What you have to do ▸ Print all of the data exactly, but drop the pictures.

Data section ▸

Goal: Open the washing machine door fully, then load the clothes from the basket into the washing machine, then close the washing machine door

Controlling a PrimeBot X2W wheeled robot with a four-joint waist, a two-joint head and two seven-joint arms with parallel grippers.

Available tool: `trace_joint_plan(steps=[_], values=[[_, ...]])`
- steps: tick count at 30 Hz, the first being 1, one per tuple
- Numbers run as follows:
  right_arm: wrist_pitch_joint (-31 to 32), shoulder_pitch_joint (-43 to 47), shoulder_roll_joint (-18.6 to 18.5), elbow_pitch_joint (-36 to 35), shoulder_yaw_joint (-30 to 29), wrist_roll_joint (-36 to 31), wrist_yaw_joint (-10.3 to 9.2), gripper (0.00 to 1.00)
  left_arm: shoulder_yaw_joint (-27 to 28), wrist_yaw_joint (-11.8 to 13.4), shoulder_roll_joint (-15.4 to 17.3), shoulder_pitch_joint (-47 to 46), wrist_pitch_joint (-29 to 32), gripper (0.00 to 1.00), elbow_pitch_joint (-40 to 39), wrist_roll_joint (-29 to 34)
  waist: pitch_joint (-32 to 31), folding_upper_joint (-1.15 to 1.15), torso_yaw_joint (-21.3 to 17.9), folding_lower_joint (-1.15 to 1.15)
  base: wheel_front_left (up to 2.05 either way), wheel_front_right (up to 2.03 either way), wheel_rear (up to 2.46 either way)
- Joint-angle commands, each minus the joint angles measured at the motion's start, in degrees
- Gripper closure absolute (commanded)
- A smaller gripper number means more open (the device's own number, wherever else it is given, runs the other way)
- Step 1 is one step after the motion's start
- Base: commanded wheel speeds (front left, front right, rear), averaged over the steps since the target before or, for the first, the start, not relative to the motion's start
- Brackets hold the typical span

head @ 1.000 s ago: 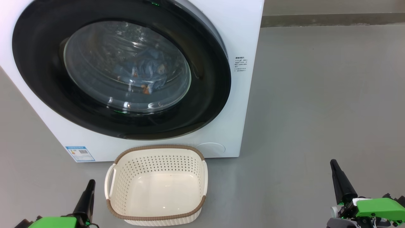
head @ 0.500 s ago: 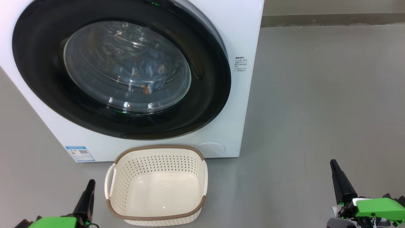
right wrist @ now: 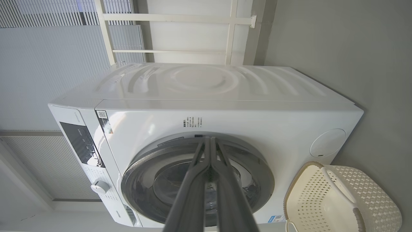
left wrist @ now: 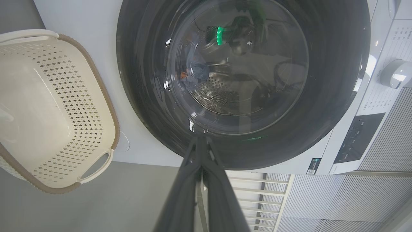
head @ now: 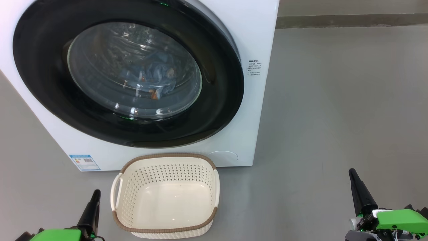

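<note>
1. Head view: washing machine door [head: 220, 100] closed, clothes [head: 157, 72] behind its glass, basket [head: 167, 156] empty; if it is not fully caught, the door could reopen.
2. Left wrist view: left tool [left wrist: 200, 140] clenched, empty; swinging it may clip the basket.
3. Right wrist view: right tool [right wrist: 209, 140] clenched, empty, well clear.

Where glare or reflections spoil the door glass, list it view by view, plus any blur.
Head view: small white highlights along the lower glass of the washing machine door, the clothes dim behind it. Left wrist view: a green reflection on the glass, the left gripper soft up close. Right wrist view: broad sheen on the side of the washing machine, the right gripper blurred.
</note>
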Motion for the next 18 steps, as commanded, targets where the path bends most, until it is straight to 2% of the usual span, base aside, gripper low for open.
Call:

Written solution ▸
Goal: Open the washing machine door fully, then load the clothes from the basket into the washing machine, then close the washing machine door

Controlling a PrimeBot X2W wheeled robot with a four-joint waist, a two-joint head and two seven-joint arms with parallel grippers.

Available tool: `trace_joint_plan(steps=[_], values=[[_, ...]])`
- steps: tick count at 30 Hz, the first being 1, one per tuple
- Numbers run as follows:
  right_arm: wrist_pitch_joint (-31 to 32), shoulder_pitch_joint (-43 to 47), shoulder_roll_joint (-18.6 to 18.5), elbow_pitch_joint (-36 to 35), shoulder_yaw_joint (-30 to 29), wrist_roll_joint (-36 to 31), wrist_yaw_joint (-10.3 to 9.2), gripper (0.00 to 1.00)
  left_arm: shoulder_yaw_joint (-27 to 28), wrist_yaw_joint (-11.8 to 13.4), shoulder_roll_joint (-15.4 to 17.3), shoulder_pitch_joint (-47 to 46), wrist_pitch_joint (-29 to 32), gripper (0.00 to 1.00), elbow_pitch_joint (-40 to 39), wrist_roll_joint (-29 to 34)
  waist: pitch_joint (-32 to 31), folding_upper_joint (-1.15 to 1.15), torso_yaw_joint (-21.3 to 17.9), folding_lower_joint (-1.15 to 1.15)
  base: wheel_front_left (up to 2.05 either way), wheel_front_right (up to 2.03 either way), wheel_rear (up to 2.46 either way)
- Joint-angle commands, each minus the joint angles measured at the motion's start, in degrees
- Gripper closure absolute (commanded)
- A smaller gripper number means more open (the device's own number, wherever else it is given, runs the other way)
- Step 1 is one step after the motion's start
- Base: commanded wheel speeds (front left, front right, rear), averaged over the steps since the target before or, for the first, the start, not relative to the motion's start
- Brackets hold the typical span

head @ 1.000 s ago: 
head @ 0.500 s ago: 
right wrist @ now: 
left wrist @ now: 
head @ now: 

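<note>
1. Head view: washing machine door [head: 220, 100] closed, clothes [head: 157, 72] behind its glass, basket [head: 167, 156] empty; if it is not fully caught, the door could reopen.
2. Left wrist view: left tool [left wrist: 200, 140] clenched, empty; swinging it may clip the basket.
3. Right wrist view: right tool [right wrist: 209, 140] clenched, empty, well clear.

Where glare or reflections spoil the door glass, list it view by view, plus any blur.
Head view: small white highlights along the lower glass of the washing machine door, the clothes dim behind it. Left wrist view: a green reflection on the glass, the left gripper soft up close. Right wrist view: broad sheen on the side of the washing machine, the right gripper blurred.
</note>
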Motion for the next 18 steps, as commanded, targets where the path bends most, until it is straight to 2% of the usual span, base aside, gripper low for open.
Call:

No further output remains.